Monitoring via reports or on screen is inherently a time-delayed detection mechanism. So once you have the right monitoring of summaries and exceptions being sent to the right people, the next thing is to define what system or user events should be alarmed so IT can be alerted immediately to critical problems. Less is likely better, otherwise the alarms can become noise with serious consequences. Monitoring should include:
- Applications availability and uptime so users and customers are happy;
- Processing failures and errors to keep the systems stable;
- Critical security measures to detect and react to intruders and disruptions timely, for example:
- user password fails,
- user attempts to use functions or see data they do not have access to,
- unusual internet traffic at your gateway and firewall
It also makes sense to monitor some external information concerning the technology system products, both hardware and software, as well as cloud service providers on a regular basis. This will keep you aware of events needing immediate attention, like the Solarwinds network security product compromise and the more recent, and probably more serious, Log4Shell vulnerability which allows the logging mechanisms to be an easy path for hackers into systems that have Java code (ironic that we are talking about logging systems as a risk management tool, and this is now part of the problem!). Less timely but still relevant are events like mergers and acquisitions of your system’s vendors, or notable problems within the vendors, which could mean a decrease in ongoing development of the products or the end of its life.

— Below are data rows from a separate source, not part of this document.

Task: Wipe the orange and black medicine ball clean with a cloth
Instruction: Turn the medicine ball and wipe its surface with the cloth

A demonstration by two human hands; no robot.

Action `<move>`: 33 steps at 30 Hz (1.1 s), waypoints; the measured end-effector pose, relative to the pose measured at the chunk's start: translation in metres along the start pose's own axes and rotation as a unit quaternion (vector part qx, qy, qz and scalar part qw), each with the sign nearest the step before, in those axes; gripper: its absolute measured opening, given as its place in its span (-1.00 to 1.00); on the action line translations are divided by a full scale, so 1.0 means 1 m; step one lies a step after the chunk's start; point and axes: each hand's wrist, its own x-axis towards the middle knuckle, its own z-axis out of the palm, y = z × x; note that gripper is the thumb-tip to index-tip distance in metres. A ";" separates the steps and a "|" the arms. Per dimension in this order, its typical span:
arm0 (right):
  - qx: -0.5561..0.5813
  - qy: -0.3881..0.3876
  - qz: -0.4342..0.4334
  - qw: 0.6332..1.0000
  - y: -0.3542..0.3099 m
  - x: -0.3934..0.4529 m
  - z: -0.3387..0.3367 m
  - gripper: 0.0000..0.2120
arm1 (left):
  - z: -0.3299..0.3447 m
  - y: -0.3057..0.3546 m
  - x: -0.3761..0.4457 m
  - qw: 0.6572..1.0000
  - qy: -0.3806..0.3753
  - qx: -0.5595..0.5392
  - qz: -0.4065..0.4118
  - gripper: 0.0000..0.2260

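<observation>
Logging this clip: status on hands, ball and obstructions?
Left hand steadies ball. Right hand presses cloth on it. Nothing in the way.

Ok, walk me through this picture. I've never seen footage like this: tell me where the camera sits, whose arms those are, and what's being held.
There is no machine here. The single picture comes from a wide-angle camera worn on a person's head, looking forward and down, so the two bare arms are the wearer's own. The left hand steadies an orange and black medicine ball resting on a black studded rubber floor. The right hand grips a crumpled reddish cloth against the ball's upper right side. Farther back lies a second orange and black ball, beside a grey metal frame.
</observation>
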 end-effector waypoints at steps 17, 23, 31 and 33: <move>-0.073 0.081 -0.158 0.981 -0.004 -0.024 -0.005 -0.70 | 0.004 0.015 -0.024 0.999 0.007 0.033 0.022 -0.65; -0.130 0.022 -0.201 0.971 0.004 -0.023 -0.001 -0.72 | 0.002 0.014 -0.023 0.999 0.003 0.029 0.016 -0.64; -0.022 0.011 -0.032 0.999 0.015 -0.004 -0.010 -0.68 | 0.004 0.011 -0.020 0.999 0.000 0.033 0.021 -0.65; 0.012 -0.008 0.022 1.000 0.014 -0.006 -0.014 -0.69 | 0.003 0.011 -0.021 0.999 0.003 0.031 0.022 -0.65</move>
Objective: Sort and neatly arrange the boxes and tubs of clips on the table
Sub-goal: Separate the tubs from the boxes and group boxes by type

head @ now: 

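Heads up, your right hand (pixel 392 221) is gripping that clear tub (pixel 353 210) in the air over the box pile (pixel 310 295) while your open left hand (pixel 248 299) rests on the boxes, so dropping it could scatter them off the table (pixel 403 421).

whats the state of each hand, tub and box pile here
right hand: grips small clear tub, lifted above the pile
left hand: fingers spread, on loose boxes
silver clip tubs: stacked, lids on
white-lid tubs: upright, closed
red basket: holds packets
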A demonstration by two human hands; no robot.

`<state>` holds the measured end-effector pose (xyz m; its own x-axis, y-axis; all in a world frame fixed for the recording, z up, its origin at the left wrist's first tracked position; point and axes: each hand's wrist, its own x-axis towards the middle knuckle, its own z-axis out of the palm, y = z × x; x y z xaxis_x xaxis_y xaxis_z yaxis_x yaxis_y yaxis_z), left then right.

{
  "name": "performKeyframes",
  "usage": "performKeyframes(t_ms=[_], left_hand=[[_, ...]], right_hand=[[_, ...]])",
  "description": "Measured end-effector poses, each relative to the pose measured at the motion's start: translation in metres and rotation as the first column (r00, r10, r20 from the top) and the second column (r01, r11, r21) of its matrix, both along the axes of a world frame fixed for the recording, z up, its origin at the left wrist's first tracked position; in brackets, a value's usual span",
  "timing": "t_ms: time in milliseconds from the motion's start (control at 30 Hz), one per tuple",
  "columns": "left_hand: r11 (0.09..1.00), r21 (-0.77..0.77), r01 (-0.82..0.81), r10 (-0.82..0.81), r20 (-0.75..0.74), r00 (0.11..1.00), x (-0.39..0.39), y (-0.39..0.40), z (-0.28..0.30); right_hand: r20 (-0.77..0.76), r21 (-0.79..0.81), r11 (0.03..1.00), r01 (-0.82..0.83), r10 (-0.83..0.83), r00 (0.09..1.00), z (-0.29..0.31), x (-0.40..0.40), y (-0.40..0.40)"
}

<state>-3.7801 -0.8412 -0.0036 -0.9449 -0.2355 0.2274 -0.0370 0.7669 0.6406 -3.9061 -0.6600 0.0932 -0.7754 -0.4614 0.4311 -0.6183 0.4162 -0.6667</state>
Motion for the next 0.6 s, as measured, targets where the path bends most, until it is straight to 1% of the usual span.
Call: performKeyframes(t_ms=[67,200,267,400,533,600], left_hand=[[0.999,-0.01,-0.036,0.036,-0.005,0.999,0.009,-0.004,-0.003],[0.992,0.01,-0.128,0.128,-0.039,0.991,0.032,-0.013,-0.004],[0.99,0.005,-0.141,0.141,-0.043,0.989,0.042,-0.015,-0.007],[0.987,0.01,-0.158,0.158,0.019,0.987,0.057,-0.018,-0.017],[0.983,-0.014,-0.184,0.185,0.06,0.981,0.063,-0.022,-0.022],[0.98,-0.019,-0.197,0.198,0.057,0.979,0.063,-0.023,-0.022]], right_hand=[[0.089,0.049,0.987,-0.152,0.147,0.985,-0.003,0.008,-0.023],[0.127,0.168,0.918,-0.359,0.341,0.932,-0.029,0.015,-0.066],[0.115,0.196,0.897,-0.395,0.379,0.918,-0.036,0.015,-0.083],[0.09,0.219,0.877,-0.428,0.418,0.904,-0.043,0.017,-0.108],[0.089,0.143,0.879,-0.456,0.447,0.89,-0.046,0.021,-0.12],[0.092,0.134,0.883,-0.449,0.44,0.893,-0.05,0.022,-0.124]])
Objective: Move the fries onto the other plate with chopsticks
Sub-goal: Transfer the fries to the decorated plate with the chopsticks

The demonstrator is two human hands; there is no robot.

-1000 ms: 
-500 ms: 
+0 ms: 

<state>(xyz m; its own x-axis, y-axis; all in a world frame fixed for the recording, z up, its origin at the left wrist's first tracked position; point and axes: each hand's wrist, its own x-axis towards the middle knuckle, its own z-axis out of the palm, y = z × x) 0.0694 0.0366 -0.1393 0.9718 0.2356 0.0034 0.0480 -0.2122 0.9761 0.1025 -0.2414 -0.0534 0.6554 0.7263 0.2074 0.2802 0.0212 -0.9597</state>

And so we end up with a monitoring cadence, for example: critical events are alarmed immediately; user or system authentication (password) or authorisation (access to functions or data) fails could be reported daily; systems up-time reported weekly; systems patch status and cloud service provider service levels reported monthly; the age and versions of software and hardware, software license costs and professional development hours of IT personnel reported annually.
After monitoring, act!
Plan – Do – Check – Act is the basis for most good business practices and the same applies to technology in business. The whole purpose of monitoring, just like the dials and warning lights in your car, is to trigger action, like pulling over if your engine overheats. Performance outside accepted parameters should be addressed immediately for critical events (car overheating) and in a timely fashion for less critical ones (gas tank half empty). I was going to use windshield washer fluid low as less critical, but we live in Canada and in the middle of a storm this is important – so perhaps the point is that changes in the environment can make normally less important data and related monitoring more relevant!
Follow up is critical to ensure remedial or corrective actions were performed. Everyone is busy, so assuming it all got done can create a false sense of comfort.
As a by-product of doing this to manage your investment in technology and maintain important business operations, you also end up with evidence of controls to demonstrate compliance to regulatory obligations.
Now that we have concluded the final step in the IT process, you now have the tools to think about how well your current IT and OT meets your business needs for the money spent, and you now have what you need to understand what is going on, at a high level, in the “black box”.